_HOW TO COMPLETE THIS TASK_:
Print all the data, keeping every line exactly as it is.
** Opening RECORDED DATA block **
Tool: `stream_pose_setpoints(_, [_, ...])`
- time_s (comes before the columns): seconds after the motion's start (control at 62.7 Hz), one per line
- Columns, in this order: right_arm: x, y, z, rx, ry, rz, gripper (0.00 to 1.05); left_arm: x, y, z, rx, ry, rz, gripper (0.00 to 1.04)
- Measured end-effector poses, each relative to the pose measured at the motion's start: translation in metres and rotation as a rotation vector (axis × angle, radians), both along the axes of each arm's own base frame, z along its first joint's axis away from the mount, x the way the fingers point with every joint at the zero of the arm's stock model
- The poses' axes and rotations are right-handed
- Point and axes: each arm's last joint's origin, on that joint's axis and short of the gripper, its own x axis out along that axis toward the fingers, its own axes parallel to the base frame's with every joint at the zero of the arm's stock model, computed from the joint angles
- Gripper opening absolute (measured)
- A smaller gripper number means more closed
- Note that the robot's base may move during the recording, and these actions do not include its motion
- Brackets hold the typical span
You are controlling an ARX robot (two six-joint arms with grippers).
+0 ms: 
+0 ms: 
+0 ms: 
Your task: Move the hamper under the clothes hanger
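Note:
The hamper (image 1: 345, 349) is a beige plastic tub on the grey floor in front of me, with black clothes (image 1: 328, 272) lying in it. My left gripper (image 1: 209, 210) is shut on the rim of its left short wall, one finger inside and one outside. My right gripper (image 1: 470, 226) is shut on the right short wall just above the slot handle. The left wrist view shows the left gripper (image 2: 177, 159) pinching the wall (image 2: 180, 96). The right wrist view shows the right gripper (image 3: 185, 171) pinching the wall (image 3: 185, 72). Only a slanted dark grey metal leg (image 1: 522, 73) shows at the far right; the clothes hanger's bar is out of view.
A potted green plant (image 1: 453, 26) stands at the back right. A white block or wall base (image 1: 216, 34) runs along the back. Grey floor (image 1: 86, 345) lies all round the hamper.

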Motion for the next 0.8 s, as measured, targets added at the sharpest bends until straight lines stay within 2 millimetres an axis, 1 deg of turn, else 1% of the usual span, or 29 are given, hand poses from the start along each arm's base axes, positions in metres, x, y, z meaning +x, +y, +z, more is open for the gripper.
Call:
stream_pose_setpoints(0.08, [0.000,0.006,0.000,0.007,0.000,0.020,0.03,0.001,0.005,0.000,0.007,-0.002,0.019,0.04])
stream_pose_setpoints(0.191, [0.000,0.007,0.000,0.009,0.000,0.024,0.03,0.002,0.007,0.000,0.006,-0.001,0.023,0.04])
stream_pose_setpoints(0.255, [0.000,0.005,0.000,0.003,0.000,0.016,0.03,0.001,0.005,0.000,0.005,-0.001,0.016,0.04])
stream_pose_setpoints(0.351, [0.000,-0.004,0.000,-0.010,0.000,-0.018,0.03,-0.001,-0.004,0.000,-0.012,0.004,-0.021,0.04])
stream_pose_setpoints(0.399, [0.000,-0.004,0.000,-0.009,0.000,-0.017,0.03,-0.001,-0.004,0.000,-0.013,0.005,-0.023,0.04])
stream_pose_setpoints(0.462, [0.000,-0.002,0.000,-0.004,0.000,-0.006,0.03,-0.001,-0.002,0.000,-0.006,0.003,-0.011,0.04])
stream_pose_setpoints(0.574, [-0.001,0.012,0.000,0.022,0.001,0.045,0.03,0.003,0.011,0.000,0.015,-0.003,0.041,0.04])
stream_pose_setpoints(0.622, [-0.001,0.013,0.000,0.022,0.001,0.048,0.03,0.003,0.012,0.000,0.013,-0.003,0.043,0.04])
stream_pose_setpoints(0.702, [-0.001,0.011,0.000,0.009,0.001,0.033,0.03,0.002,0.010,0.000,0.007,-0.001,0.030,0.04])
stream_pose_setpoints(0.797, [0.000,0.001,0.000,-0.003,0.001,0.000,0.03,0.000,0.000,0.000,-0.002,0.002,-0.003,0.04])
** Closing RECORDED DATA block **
_TASK OUTPUT_:
Tool: `stream_pose_setpoints(_, [_, ...])`
- time_s (comes before the columns): seconds after the motion's start (control at 62.7 Hz), one per line
- Columns, in this order: right_arm: x, y, z, rx, ry, rz, gripper (0.00 to 1.05); left_arm: x, y, z, rx, ry, rz, gripper (0.00 to 1.04)
- Measured end-effector poses, each relative to the pose measured at the motion's start: translation in metres and rotation as a rotation vector (axis × angle, radians), both along the axes of each arm's own base frame, z along its first joint's axis away from the mount, x the way the fingers point with every joint at the zero of the arm's stock model
- The poses' axes and rotations are right-handed
- Point and axes: each arm's last joint's origin, on that joint's axis and short of the gripper, its own x axis out along that axis toward the fingers, its own axes parallel to the base frame's with every joint at the zero of the arm's stock model, computed from the joint angles
- Gripper opening absolute (measured)
- A smaller gripper number means more closed
- Note that the robot's base may move during the recording, and these actions do not include its motion
- Brackets hold the typical span
You are controlling an ARX robot (two six-joint arms with grippers).
+0 ms: 
+0 ms: 
+0 ms: 
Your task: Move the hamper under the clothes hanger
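Note:
The hamper (image 1: 345, 349) is a beige plastic tub on the grey floor in front of me, with black clothes (image 1: 328, 272) lying in it. My left gripper (image 1: 209, 210) is shut on the rim of its left short wall, one finger inside and one outside. My right gripper (image 1: 470, 226) is shut on the right short wall just above the slot handle. The left wrist view shows the left gripper (image 2: 177, 159) pinching the wall (image 2: 180, 96). The right wrist view shows the right gripper (image 3: 185, 171) pinching the wall (image 3: 185, 72). Only a slanted dark grey metal leg (image 1: 522, 73) shows at the far right; the clothes hanger's bar is out of view.
A potted green plant (image 1: 453, 26) stands at the back right. A white block or wall base (image 1: 216, 34) runs along the back. Grey floor (image 1: 86, 345) lies all round the hamper.
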
Motion for the next 0.8 s, as measured, targets added at the sharpest bends until straight lines stay within 2 millimetres an axis, 1 deg of turn, else 1% of the usual span, or 29 are given, hand poses from the start along each arm's base axes, positions in metres, x, y, z meaning +x, +y, +z, more is open for the gripper.
Call:
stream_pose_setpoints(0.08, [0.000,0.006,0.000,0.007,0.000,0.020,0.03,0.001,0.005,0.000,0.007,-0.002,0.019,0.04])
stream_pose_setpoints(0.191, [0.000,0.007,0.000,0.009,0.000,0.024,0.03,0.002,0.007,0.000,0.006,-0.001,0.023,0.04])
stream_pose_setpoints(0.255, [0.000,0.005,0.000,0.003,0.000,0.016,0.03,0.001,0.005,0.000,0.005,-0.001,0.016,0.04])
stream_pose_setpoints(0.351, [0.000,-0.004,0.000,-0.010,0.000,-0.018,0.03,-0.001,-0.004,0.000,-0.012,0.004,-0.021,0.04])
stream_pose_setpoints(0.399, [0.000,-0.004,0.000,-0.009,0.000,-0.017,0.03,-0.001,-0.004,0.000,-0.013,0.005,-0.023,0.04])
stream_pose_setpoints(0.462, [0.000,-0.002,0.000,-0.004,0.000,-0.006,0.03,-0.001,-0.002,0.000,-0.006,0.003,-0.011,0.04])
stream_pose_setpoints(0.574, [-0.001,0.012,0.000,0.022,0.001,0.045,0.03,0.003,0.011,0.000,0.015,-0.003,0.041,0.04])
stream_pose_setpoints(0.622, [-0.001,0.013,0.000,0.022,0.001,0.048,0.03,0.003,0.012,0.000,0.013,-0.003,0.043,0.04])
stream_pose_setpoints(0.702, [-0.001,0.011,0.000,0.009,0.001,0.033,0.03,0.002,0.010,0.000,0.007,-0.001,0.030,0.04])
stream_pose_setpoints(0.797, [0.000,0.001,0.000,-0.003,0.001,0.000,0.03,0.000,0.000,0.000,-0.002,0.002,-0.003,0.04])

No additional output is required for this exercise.